Buzz
Solve Exercise 1 on Page 49 Physics 12
Problem:
Characteristics of wave reflection on a stationary obstacle?
Solution:
If the obstacle is stationary, then at the reflection point, the reflected wave is always out of phase with the incident wave and cancels each other out.
Solve Exercise 2 on Page 49 Physics 12
Problem:
Characteristics of wave reflection on a freely moving obstacle?
Solution:
The reflected wave is always in phase with the incident wave at the reflection point.
Problem:
What is the cause of the formation of standing waves?
Solution:
Standing waves are formed due to the interference between the incident wave and its reflected wave.
Explanation:
Interference between the incident and reflected waves causes the phenomenon of standing waves.
Problem:
What are nodes and antinodes of a standing wave?
Explanation:
- Nodes are points where the amplitude of oscillation is zero.

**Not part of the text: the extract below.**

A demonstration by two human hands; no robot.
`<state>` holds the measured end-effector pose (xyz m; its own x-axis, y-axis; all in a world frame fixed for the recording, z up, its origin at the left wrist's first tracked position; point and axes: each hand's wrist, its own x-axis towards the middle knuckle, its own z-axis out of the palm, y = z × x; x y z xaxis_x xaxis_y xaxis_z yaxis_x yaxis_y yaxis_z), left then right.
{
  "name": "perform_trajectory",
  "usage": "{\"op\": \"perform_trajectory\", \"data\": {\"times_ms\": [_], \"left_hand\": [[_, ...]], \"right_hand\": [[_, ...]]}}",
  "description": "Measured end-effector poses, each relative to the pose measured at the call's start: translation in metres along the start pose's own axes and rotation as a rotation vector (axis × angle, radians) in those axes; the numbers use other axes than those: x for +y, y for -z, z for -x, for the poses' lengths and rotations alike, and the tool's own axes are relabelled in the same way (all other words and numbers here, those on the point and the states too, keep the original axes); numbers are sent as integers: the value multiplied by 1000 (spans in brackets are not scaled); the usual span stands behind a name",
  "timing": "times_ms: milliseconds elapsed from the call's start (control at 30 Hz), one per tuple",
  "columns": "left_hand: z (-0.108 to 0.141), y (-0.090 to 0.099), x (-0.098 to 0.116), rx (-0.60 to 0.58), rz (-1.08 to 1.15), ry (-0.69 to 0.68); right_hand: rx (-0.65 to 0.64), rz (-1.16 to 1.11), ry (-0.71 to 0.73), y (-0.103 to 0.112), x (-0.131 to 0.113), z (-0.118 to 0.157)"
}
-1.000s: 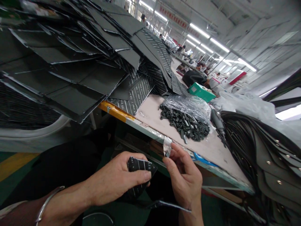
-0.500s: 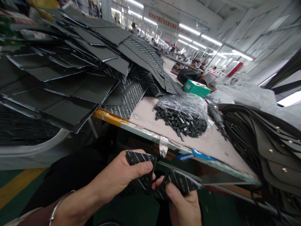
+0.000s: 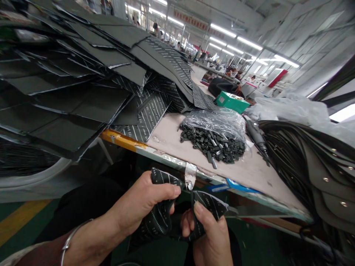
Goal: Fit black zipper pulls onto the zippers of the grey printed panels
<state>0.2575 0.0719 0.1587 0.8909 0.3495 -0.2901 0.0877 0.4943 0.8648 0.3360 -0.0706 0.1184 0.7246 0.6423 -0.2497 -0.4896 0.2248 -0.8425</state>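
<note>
Between my hands hangs a black fabric piece [image 3: 161, 218] printed with white lettering and dotted lines. My left hand [image 3: 151, 195] is closed on one part of it, thumb pressed on top. My right hand [image 3: 206, 225] pinches another part, thumb over the printed side and fingers curled beneath. The cloth sags and folds between the two grips, below the table's front edge. Its lower part is dark and hard to make out.
On the table [image 3: 169, 129] lies a plastic bag of small black zipper pulls [image 3: 216, 146]. A power screwdriver [image 3: 257, 136], a green box [image 3: 231, 102] and a stack of dark flaps with studs [image 3: 313, 159] are to the right. Large dark panels [image 3: 74, 129] pile up at the left.
Both hands have risen slightly toward the table edge. The fabric between them is bent more, and its lower part now hangs visibly beneath my left hand.
</note>
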Motion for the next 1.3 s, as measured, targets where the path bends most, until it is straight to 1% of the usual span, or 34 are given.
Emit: {"op": "perform_trajectory", "data": {"times_ms": [200, 333, 533, 600, 700, 767, 900, 967, 1000, 1067, 1133, 1300], "left_hand": [[-4, -1, 0, 7, -15, 13], [-5, -5, 2, -17, -2, 42], [-6, -7, 5, 5, -21, 29], [-7, -8, 6, 10, -26, 26], [-8, -9, 6, 13, -29, 22], [-9, -10, 7, -3, -24, 32], [-9, -11, 7, -91, 19, 70], [-8, -11, 6, -118, 49, 80], [-8, -10, 5, -110, 52, 77], [-8, -10, 3, -59, 24, 49], [-8, -9, 1, -9, -20, 8], [-8, -7, 0, -55, -41, -4]], "right_hand": [[-71, 14, -6, 4, -1, -3], [-17, 6, -22, -2, -5, -2], [65, -5, -38, -14, -11, 1], [64, -5, -39, -13, -11, 1], [18, -5, -32, -11, -11, -1], [16, -14, -27, -11, -11, -3], [10, -31, -30, -15, -13, -5], [13, -31, -31, -17, -13, -5], [28, -29, -31, -18, -13, -4], [66, -29, -30, -18, -13, -2], [76, -31, -34, -19, -12, -1], [75, -34, -35, -20, -12, 0]]}}
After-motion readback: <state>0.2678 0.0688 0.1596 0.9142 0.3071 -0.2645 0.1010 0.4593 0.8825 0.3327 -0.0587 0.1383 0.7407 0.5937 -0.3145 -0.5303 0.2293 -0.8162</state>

- Antinodes are points where the amplitude of oscillation is maximum.
Problem:
Problem:
State the conditions for the formation of standing waves on a string with two fixed ends.
Solution:
The conditions are having two fixed ends, and the length of the string must be an integer multiple of the wavelength.
Giải bài 6 trang 49 SGK Vật lý 12
Problem:
State the conditions for the formation of standing waves on a string with one fixed end and one free end.
Solution:
The requirement is that the length of the string must be an odd multiple of λ/4.

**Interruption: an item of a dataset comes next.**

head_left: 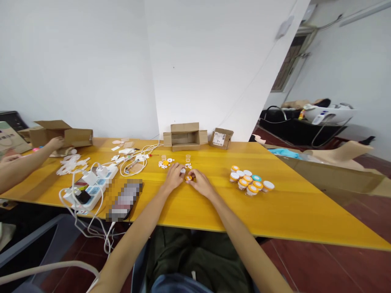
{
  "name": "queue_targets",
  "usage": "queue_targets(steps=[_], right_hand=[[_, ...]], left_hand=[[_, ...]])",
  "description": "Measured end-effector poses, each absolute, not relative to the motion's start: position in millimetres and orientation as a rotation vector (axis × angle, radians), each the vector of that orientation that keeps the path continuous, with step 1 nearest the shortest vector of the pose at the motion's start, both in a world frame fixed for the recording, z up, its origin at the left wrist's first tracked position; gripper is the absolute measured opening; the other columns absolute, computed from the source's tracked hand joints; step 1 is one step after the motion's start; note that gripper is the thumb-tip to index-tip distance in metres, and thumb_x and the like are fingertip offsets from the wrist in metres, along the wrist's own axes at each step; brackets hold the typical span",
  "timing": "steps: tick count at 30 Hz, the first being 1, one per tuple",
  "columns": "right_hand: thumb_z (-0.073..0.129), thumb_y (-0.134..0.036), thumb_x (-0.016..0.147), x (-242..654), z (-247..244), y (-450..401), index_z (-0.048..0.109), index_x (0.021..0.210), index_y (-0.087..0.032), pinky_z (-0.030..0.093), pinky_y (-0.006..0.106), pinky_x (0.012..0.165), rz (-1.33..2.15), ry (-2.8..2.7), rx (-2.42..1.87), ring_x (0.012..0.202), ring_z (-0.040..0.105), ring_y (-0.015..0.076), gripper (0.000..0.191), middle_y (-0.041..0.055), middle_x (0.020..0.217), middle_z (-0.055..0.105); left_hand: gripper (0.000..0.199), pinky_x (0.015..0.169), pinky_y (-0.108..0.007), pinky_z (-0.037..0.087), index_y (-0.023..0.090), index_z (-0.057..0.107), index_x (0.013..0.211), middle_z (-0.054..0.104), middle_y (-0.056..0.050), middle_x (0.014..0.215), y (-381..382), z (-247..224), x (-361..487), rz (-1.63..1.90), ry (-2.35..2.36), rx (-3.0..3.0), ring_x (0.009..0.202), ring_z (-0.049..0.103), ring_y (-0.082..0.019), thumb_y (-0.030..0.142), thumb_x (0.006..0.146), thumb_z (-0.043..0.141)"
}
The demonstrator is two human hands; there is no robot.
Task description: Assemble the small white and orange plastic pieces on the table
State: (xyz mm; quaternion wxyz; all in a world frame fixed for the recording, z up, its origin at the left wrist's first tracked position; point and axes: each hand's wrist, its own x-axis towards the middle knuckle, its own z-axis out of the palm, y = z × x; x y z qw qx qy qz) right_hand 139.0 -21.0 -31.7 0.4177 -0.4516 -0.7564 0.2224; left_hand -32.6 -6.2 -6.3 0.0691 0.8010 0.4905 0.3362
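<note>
My left hand [174, 178] is closed, its fingertips on a small white round piece [183, 171]. My right hand [199, 183] pinches an orange round lid [188, 178] low over the table, close beside the left fingertips. Just beyond the hands stands a small clear cup [187, 158], with small white pieces [188, 166] near its base. Farther left are another clear cup [163, 157], an orange lid [165, 162], a white lid [170, 160] and more small white pieces [161, 164].
Several lidded cups [252, 189] are grouped at right. Behind are an open cardboard box [185, 139] and a smaller carton [221, 138]. On the left lie a phone [126, 200], a power strip [99, 188] and tangled white cables [132, 165]. Another person's arm [33, 160] reaches toward a box [77, 137].
</note>
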Motion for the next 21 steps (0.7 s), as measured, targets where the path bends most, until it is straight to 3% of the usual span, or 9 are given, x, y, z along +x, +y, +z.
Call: queue_targets(steps=[21], right_hand=[[0.069,-0.027,0.079,141,-36,-21,0.063,0.087,-0.025,0.051,0.036,0.081,0.483,-1.91,-1.091,0.084,0.064,0.0215,0.01,0.0016,0.088,0.069]], left_hand=[[0.03,0.094,-0.039,0.05,0.025,0.07,0.109,0.066,-0.007,0.106,-3,-17,-33,1.008,1.466,2.444,0.103,0.061,-0.024,0.012,0.085,0.058]])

Giải bài 7 trang 49 SGK Vật lý 12
Problem:
Choose the correct statement.
At the point of reflection, the reflected wave:
A. is always out of phase with the incident wave.
B. is out of phase with the incident wave if the obstacle is fixed.

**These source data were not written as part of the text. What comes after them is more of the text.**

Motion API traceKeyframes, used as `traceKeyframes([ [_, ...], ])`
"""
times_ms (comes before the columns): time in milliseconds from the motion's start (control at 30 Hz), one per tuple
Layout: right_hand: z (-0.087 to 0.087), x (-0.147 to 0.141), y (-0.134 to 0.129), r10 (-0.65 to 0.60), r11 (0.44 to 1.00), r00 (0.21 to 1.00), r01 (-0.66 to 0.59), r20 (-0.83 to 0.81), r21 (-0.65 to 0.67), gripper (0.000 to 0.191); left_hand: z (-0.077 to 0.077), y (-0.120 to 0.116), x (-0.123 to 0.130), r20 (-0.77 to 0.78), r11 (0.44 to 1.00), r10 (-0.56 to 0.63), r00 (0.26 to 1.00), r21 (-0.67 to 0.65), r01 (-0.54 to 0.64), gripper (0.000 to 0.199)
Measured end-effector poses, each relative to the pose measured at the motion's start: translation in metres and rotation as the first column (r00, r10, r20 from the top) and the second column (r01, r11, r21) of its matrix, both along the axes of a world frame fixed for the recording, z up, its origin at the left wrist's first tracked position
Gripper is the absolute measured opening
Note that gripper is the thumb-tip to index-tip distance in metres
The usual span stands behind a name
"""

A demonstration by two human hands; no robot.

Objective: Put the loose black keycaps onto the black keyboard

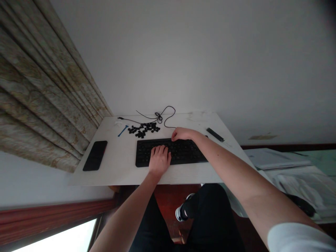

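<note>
A black keyboard (141, 154) lies on the white table, with its right part hidden behind my right forearm. My left hand (159, 159) rests on the keyboard left of its middle, palm down and fingers stretched out over the keys. At the keyboard's far edge is my right hand (183, 133), its fingers curled together in a pinch. Whatever is between those fingertips is too small to tell. Beyond the keyboard, a loose heap of black keycaps (143, 129) is spread on the tabletop. A thin blue tool (123, 131) lies left of the keycaps.
A coiled black cable (159, 117) runs along the wall side of the white table (118, 161). A black phone (95, 155) lies at the left. At the right is a dark narrow strip (215, 134). A patterned curtain (47, 77) hangs beside the table's left edge.
</note>
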State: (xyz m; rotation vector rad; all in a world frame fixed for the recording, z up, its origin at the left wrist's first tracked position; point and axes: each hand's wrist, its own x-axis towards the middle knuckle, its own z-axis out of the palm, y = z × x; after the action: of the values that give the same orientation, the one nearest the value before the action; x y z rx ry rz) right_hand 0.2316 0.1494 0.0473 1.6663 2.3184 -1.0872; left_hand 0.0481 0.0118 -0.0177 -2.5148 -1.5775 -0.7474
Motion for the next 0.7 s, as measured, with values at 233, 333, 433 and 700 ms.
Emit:
traceKeyframes([
  [233,-0.002,-0.002,0.009,-0.004,1.0,0.998,0.005,0.058,-0.01,0.031,0.0,0.0,0.0,0.002,1.0,-0.001,1.0,0.002,0.001,0.029],
  [333,-0.004,-0.001,0.014,0.0,0.999,0.998,0.002,0.069,-0.042,0.034,0.001,0.0,0.0,-0.001,1.0,-0.001,1.0,-0.003,0.001,0.028],
  [433,-0.005,-0.001,0.017,0.004,0.998,0.998,0.0,0.068,-0.065,0.036,0.0,0.0,0.0,-0.004,1.0,-0.003,1.0,-0.009,0.003,0.028],
  [700,-0.009,0.007,0.008,0.029,0.999,0.998,-0.03,-0.049,-0.018,0.027,0.0,0.001,0.0,-0.003,1.0,0.001,1.0,-0.018,-0.001,0.028],
])
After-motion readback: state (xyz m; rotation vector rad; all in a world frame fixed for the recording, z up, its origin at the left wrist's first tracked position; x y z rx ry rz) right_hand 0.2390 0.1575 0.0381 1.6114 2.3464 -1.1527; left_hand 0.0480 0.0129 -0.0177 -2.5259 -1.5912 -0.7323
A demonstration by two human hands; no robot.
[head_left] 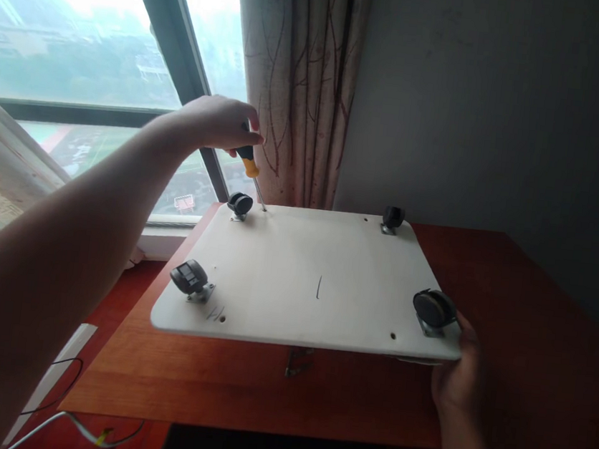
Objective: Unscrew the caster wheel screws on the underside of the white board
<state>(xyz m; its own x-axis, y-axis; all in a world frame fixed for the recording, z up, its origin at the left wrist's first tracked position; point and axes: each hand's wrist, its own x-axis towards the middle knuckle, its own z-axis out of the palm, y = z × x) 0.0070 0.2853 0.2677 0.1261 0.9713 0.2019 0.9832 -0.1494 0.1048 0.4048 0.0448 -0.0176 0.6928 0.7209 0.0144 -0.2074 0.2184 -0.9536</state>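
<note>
A white board (294,267) with rounded corners lies above the wooden table, a black caster wheel at each corner and holes along its edges. My left hand (224,124) is closed round the handle of a screwdriver (252,167), black and yellow. Its thin shaft slants down to a hole at the far left edge, beside the far left caster (240,205). At the near right corner my right hand (460,369) grips the board's edge, next to the near right caster (434,309); its fingertips are partly hidden.
The reddish wooden table (238,383) extends to the right. A metal piece (299,361) shows beneath the board's front edge. Behind are a patterned curtain (305,81) and a grey wall (479,115); a window (72,40) is at left. Cables (76,426) lie low at left.
</note>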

C. is out of phase with the incident wave if the obstacle is free.
D. is in phase with the incident wave if the obstacle is fixed.
Solution:
Answer: B.
Exercise 8 Solution, page 49 Physics 12 Textbook
Problem:
Choose the correct statement.
In a standing wave system on a string, the distance between two consecutive nodes or two consecutive antinodes is:
A. one wavelength.
B. two wavelengths.
C. one-quarter of a wavelength.
D. half a wavelength.
Solution:
Answer: D.
Explanation:
Problem:
A long guitar string, 0.6 m in length, vibrates with a unique antinode (at the center of the string).
a) Calculate the wavelength λ of the wave on the string.
b) If the string vibrates with three antinodes, what is the wavelength?
Solution:
Problem 10: On page 49 of the Physics 12 textbook
Problem: On a 1.2m long string with a standing wave system, counting both ends, there are a total of 4 nodes.
Given the wave speed on the string as v = 80 m/s. Calculate the frequency of the string oscillation.
Solution:
In Chapter I, Physiology of Sound Oscillations, students study the characteristics of sound. Refer to the hints for solving exercises on page 59 of Physics 12 to master Physics 12.
The physical characteristics of sound are the next part of Chapter I, Mechanical Oscillations in Physics 12, Grade 11.